*Note: there is typically a great deal of overlap between the video and the lecture notes. In this unit, there is significantly less and you absolutely should watch the videos AND read the lecture notes.
As you learned in the recording of an RStudio webinar, R Markdown is an implementation of Markdown in R that allows you to type in plain text and render in more complex formats like html and pdf.
We will be using R Markdown to generate html for our assignments and the class project. As a reminder, if you haven’t already done so, you need to create an account on RPubs to publish your assignments.

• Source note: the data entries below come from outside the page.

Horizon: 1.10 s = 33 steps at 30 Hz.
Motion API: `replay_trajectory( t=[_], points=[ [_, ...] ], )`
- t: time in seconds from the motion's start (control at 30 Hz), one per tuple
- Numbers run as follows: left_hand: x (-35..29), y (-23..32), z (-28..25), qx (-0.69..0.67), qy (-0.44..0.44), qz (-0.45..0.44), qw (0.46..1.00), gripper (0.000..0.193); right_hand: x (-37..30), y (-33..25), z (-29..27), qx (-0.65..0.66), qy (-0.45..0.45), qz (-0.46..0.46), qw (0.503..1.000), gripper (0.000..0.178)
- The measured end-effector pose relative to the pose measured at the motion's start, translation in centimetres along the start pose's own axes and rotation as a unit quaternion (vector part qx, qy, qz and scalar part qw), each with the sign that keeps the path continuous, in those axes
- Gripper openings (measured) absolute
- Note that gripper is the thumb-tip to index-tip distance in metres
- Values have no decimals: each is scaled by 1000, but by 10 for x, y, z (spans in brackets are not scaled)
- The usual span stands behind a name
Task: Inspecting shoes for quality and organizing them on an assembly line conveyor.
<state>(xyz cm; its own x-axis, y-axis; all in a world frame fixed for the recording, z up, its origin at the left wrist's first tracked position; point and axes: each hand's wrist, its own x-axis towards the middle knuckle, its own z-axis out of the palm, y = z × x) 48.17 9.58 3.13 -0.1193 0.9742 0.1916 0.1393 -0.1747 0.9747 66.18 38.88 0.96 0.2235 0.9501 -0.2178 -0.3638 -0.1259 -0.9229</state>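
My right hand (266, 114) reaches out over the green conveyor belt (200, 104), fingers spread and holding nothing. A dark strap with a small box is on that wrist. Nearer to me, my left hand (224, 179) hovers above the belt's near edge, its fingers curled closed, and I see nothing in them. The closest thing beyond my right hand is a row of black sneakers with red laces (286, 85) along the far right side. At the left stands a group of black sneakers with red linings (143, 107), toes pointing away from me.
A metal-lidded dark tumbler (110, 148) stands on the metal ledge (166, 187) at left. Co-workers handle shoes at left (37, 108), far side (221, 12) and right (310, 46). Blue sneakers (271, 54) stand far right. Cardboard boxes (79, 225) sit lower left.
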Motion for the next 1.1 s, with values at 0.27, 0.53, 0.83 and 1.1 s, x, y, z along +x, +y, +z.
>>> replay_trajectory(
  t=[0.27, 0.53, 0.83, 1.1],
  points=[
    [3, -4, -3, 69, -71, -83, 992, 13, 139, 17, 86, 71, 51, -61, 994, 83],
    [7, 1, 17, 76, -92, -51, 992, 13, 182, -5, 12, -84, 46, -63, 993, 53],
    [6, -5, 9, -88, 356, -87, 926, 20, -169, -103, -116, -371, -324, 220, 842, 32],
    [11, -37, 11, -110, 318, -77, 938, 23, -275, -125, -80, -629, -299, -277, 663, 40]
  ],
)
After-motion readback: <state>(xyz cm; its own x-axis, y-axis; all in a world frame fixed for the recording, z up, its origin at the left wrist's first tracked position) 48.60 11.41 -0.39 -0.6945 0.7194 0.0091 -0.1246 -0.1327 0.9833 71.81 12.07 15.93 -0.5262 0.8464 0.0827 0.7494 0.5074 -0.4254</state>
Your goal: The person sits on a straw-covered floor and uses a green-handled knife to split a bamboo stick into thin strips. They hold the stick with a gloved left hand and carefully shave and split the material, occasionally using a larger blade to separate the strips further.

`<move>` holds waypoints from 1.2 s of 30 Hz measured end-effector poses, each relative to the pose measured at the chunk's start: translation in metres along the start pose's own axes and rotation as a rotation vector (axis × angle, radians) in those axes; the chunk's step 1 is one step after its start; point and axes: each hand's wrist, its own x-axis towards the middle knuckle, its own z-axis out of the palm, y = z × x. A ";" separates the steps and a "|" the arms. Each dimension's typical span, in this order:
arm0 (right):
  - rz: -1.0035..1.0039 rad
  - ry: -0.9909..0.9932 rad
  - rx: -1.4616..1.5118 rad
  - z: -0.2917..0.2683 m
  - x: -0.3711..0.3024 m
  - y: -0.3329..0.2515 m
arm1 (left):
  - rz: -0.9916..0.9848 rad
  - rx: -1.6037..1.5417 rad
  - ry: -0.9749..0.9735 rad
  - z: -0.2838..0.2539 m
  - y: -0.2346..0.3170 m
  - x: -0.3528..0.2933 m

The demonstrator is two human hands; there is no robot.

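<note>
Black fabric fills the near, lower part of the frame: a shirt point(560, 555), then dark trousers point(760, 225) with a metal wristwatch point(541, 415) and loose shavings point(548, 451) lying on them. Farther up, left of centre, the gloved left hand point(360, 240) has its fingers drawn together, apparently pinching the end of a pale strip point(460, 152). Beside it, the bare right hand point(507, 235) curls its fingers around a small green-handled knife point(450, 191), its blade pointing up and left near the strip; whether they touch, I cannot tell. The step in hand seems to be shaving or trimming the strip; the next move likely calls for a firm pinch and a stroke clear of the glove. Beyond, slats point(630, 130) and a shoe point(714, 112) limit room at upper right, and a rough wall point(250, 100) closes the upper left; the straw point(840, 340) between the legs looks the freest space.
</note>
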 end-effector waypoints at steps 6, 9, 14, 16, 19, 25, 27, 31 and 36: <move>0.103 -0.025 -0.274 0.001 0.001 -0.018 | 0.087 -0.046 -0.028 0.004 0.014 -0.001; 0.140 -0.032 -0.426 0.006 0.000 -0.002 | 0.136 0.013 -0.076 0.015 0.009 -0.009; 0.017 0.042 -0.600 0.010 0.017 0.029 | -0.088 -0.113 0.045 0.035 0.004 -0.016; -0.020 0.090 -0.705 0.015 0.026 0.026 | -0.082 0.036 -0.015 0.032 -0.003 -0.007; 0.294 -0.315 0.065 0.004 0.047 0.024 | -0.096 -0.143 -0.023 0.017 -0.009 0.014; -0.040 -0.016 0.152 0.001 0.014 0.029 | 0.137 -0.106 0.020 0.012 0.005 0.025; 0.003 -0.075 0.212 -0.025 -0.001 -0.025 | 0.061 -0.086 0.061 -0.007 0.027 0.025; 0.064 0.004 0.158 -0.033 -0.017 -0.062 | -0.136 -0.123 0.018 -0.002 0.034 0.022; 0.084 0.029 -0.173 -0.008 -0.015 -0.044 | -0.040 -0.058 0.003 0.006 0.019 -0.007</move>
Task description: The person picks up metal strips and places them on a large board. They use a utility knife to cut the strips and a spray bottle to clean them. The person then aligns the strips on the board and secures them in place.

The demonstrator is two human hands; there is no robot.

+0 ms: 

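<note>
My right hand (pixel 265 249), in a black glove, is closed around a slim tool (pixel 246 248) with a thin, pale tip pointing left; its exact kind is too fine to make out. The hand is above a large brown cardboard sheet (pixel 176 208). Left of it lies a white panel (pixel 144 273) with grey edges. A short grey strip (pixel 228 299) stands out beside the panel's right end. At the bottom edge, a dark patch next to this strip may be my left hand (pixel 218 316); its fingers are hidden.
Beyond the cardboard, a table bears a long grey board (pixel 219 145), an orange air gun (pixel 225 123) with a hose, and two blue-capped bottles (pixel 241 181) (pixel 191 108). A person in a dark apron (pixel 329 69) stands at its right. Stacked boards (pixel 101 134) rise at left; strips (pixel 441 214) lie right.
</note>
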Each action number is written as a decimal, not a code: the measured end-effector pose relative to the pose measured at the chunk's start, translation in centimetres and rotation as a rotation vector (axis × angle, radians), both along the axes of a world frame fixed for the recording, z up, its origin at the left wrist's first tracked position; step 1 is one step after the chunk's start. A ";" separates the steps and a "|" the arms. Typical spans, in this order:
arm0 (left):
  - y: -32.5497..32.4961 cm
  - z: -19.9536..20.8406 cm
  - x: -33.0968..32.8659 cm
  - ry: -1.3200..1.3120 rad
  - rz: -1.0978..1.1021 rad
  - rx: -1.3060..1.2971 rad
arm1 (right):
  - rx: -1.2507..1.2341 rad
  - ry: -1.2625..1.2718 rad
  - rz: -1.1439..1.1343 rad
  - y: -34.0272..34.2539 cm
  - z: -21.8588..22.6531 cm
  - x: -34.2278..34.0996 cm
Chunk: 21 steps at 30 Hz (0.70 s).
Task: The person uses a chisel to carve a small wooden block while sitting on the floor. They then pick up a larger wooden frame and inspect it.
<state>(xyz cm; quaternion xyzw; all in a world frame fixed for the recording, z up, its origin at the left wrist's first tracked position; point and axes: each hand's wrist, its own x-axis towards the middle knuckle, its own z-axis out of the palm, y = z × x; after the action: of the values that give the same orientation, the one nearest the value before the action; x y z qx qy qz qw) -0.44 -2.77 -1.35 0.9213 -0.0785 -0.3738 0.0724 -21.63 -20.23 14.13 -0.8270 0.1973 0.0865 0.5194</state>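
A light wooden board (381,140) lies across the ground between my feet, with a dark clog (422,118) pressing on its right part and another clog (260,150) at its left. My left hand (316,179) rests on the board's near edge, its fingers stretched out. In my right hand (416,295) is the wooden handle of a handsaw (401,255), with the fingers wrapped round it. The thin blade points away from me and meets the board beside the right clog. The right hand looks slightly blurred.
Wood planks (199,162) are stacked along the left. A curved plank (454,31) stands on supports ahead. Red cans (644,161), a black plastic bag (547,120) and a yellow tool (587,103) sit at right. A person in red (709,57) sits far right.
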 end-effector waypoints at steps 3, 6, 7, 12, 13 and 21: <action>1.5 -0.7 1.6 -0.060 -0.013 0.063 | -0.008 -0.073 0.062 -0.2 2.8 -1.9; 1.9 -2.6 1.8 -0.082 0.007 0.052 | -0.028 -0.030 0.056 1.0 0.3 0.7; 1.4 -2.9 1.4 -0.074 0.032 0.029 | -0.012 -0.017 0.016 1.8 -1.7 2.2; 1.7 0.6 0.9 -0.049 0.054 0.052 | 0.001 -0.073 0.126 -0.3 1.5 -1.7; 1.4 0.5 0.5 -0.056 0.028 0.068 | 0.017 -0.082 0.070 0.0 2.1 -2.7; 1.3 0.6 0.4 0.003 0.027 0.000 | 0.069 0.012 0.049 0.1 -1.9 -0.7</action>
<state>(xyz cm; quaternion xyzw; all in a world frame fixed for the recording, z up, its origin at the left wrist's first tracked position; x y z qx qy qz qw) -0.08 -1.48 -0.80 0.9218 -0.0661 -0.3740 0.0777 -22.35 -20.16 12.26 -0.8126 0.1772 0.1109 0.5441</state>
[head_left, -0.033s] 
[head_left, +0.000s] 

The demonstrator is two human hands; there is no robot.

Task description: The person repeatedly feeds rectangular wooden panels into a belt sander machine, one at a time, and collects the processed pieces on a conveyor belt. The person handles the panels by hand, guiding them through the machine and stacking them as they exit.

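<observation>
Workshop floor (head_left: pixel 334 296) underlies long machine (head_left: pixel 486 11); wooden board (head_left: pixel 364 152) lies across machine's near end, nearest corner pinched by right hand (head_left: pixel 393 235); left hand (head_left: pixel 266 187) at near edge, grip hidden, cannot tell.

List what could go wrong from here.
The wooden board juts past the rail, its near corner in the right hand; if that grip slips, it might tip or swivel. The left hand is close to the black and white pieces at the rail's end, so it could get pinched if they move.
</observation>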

John Gruber originally wrote markdown to simplify the writing workflow for writers that would ultimately format their work as html (usually bloggers). It is exceedingly simple to understand and learn. Rather than explain it here, please go through the Markdown Tutorial created by Garen Torikian and return to these notes after you have completed the brief tutorial.
There is no defined standard for Markdown and Gruber’s early work has been expanded by multiple authors in multiple directions leading to fragmentation.
For the most part, we will be using the Pandoc markdown format which is the default R Markdown format in Rstudio. Pandoc extends the initial version of Gruber’s markdown significantly but much of what we’ll be using in this class, you already learned in the markdown tutorial. RStudio also allows for a few different markdown flavors, which we won’t be covering this semester. Markdown has an interesting cross-section of users. Some bloggers tend to value markdown for distraction free writing (e.g., no menus, minimal codes, no mouse use). Some academics tend to favor markdown because they are writing but there are some flavors of markdown that support typesetting of mathematical formulas without having to learn all of the intricacies of LaTeX, which is heavily used in the sciences.
In the initial video, I am using vanilla markdown in an editor (on the left) that dynamically renders the markdown (on the right). Below is an image of that.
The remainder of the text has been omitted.